* [WHAT THE TASK REQUIRES] Each line below that contains "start" should be counted. Give only the total.

* [EXTRACTED DATA]
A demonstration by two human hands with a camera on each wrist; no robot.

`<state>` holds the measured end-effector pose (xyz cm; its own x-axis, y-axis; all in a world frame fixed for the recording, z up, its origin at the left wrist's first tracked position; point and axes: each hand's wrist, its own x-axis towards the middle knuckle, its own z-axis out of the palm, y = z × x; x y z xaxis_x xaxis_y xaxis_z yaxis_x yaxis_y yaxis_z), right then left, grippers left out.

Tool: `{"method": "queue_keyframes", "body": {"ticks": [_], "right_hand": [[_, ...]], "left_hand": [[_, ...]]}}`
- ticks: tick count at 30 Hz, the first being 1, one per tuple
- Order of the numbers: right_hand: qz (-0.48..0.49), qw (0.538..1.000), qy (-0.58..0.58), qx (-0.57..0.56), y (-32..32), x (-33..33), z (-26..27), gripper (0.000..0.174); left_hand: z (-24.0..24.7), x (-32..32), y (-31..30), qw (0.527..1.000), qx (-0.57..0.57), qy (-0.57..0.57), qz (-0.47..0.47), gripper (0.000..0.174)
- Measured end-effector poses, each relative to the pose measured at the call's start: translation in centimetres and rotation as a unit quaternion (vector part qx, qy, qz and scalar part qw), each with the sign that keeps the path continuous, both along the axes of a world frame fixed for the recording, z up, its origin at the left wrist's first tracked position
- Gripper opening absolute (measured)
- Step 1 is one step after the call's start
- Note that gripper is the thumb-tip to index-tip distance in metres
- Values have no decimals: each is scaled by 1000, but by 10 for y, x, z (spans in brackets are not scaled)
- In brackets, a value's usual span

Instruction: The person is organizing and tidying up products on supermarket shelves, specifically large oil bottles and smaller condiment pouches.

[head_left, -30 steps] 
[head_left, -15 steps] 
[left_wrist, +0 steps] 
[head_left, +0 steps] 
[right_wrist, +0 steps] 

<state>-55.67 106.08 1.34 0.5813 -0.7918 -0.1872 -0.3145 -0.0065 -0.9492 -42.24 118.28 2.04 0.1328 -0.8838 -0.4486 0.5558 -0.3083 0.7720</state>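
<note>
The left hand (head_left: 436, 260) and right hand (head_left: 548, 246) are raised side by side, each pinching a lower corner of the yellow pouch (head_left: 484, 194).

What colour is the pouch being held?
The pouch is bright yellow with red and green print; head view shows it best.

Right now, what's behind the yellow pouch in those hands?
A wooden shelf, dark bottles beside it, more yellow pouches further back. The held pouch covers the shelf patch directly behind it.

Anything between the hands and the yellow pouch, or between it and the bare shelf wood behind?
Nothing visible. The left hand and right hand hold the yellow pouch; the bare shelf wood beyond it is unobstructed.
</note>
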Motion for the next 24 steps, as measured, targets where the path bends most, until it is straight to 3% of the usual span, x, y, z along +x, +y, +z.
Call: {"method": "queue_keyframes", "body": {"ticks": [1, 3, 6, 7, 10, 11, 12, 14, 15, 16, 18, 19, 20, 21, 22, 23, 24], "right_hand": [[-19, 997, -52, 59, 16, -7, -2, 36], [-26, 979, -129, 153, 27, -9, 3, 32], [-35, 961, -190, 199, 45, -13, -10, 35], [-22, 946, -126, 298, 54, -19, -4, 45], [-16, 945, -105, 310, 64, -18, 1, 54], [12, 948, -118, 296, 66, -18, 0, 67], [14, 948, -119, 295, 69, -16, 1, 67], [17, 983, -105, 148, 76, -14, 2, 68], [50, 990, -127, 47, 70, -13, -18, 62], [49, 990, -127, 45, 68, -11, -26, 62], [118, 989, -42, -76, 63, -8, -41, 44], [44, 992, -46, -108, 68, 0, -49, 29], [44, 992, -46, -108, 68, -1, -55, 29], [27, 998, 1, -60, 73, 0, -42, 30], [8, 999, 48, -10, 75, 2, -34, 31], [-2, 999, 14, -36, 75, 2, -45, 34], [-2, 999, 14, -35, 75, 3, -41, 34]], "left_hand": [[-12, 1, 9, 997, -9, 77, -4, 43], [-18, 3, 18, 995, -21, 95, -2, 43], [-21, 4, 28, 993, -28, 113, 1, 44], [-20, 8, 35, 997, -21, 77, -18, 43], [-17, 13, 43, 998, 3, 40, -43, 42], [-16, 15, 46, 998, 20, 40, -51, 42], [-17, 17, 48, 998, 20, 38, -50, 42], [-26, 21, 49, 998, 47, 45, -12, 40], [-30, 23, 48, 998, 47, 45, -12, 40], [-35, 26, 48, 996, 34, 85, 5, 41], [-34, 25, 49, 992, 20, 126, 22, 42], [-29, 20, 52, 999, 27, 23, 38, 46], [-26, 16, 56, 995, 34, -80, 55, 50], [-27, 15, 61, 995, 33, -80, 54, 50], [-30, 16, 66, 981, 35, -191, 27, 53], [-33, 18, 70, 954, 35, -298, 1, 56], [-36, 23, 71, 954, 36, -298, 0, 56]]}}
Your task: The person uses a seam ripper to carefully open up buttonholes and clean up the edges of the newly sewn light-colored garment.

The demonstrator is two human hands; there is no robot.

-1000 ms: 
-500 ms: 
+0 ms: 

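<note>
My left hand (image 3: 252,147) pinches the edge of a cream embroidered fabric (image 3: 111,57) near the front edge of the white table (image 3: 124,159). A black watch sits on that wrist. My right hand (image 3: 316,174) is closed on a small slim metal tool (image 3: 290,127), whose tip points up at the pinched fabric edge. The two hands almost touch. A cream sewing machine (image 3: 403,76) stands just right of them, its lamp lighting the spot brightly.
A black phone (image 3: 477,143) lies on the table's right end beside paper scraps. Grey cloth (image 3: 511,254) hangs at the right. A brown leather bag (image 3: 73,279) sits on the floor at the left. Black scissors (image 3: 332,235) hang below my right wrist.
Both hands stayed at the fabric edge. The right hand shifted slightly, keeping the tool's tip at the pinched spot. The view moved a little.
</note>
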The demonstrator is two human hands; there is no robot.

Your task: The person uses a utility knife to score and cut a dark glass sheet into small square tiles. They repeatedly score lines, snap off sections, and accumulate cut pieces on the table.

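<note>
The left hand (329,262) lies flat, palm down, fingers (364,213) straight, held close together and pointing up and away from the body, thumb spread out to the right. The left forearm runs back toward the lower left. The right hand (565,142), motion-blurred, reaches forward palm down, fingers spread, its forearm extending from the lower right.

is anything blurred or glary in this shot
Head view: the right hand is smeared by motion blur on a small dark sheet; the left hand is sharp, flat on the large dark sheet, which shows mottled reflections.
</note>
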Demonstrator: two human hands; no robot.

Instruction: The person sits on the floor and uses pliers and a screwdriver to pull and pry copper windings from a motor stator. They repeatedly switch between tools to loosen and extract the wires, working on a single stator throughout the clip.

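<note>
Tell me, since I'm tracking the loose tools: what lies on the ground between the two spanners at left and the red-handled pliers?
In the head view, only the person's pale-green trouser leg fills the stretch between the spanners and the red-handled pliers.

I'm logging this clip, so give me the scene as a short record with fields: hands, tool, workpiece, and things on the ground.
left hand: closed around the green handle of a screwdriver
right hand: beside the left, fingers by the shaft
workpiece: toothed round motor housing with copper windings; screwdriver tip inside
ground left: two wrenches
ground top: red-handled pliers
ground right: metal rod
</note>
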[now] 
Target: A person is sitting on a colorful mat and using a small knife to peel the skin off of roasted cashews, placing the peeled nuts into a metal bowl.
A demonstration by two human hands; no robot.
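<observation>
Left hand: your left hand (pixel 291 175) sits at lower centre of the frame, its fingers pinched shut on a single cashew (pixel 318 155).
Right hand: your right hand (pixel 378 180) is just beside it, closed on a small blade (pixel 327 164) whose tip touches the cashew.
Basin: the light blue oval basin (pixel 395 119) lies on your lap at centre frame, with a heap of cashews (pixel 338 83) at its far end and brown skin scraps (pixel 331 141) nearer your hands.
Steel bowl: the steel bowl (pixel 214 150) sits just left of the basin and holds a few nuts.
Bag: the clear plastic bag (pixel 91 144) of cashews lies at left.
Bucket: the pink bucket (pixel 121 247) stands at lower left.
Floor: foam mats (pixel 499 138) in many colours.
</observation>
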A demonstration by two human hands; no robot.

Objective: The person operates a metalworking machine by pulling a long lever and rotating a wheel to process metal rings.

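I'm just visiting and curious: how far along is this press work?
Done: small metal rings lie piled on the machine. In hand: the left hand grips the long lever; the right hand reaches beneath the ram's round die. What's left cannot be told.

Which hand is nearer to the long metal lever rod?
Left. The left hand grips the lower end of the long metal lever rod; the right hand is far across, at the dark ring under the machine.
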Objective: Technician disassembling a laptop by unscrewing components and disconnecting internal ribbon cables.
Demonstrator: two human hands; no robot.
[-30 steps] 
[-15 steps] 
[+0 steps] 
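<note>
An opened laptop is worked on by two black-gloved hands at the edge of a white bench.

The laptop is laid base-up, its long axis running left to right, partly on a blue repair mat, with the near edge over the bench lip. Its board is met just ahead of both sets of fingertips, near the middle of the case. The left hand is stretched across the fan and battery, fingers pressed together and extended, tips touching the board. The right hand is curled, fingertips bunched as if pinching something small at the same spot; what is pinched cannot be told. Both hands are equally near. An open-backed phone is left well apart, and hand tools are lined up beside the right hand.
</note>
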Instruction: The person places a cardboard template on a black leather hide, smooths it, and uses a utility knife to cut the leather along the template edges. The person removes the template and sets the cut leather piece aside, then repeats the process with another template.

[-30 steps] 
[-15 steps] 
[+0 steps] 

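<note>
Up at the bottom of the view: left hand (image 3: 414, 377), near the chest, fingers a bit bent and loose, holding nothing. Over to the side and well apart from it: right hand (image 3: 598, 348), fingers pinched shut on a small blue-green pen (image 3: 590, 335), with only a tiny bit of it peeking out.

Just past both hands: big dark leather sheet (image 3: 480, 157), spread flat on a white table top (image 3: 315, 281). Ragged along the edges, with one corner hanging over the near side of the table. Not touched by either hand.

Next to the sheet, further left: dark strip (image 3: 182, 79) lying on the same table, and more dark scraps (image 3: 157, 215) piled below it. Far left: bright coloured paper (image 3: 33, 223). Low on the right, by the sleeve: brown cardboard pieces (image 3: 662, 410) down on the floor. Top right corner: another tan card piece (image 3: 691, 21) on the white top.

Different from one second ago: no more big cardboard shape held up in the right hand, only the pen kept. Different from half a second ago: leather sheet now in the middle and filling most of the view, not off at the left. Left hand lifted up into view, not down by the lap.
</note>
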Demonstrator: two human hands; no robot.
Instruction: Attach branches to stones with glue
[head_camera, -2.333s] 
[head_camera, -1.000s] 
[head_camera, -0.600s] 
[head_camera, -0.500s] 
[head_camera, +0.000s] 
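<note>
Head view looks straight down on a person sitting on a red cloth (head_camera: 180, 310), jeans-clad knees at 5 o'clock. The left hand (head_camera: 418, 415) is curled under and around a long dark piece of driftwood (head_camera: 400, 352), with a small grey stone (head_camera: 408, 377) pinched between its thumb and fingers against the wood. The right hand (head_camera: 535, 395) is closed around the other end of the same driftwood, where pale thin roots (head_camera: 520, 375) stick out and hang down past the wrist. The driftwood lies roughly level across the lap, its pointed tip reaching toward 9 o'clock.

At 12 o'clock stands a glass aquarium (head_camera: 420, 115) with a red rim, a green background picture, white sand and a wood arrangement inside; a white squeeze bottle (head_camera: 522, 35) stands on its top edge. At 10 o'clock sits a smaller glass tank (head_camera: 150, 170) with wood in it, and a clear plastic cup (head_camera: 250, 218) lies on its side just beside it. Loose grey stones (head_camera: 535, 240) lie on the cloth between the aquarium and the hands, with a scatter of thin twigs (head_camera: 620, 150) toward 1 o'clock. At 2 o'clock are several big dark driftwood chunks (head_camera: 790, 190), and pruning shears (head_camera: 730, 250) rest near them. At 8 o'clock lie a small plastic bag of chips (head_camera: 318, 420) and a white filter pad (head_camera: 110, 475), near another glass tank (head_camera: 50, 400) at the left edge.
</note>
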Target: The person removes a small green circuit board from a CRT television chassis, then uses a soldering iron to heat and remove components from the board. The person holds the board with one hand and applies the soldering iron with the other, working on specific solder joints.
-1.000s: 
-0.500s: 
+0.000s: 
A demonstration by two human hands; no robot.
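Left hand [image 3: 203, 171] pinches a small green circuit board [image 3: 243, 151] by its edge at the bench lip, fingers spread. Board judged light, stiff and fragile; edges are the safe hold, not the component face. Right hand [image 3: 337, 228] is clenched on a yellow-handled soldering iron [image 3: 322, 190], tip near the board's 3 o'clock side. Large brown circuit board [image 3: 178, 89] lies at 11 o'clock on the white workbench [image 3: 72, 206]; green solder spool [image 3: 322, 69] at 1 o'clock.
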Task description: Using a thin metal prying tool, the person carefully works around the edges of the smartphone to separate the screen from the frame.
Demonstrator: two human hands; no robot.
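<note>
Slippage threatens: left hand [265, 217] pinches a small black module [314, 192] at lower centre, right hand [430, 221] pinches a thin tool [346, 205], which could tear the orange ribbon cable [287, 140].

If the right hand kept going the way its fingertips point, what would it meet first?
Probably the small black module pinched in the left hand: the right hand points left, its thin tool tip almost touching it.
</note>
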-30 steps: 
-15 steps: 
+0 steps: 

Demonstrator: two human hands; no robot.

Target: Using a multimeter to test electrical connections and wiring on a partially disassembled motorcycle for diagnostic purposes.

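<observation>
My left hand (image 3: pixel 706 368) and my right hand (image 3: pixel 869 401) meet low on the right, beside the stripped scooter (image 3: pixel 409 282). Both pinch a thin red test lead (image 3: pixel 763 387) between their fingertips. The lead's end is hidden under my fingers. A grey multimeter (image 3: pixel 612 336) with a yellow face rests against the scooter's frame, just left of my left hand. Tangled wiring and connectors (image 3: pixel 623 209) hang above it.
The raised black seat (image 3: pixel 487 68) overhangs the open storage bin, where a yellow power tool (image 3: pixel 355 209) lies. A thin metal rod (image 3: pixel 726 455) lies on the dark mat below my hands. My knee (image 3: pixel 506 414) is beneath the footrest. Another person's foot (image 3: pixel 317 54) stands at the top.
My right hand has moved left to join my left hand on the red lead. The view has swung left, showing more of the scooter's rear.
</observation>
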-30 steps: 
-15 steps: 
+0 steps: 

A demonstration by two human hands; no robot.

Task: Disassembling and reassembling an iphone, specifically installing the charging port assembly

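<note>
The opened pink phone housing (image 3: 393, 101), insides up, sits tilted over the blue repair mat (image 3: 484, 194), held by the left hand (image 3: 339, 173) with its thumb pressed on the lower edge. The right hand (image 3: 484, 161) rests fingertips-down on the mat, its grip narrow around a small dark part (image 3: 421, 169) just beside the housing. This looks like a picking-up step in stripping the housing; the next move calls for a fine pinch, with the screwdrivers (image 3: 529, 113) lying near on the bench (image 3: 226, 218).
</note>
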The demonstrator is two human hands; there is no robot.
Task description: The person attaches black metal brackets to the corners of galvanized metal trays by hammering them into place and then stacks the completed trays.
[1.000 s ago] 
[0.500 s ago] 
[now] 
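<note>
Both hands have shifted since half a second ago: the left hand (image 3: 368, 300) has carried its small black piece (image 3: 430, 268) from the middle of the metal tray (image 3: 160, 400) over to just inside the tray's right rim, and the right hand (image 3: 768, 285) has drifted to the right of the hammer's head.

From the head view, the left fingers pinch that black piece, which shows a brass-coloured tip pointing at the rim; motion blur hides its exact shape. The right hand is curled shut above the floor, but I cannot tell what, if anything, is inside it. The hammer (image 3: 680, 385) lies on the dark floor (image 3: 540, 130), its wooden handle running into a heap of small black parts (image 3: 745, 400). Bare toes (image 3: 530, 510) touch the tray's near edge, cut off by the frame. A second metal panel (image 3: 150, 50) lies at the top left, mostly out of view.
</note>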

* [EXERCISE SOLUTION] 2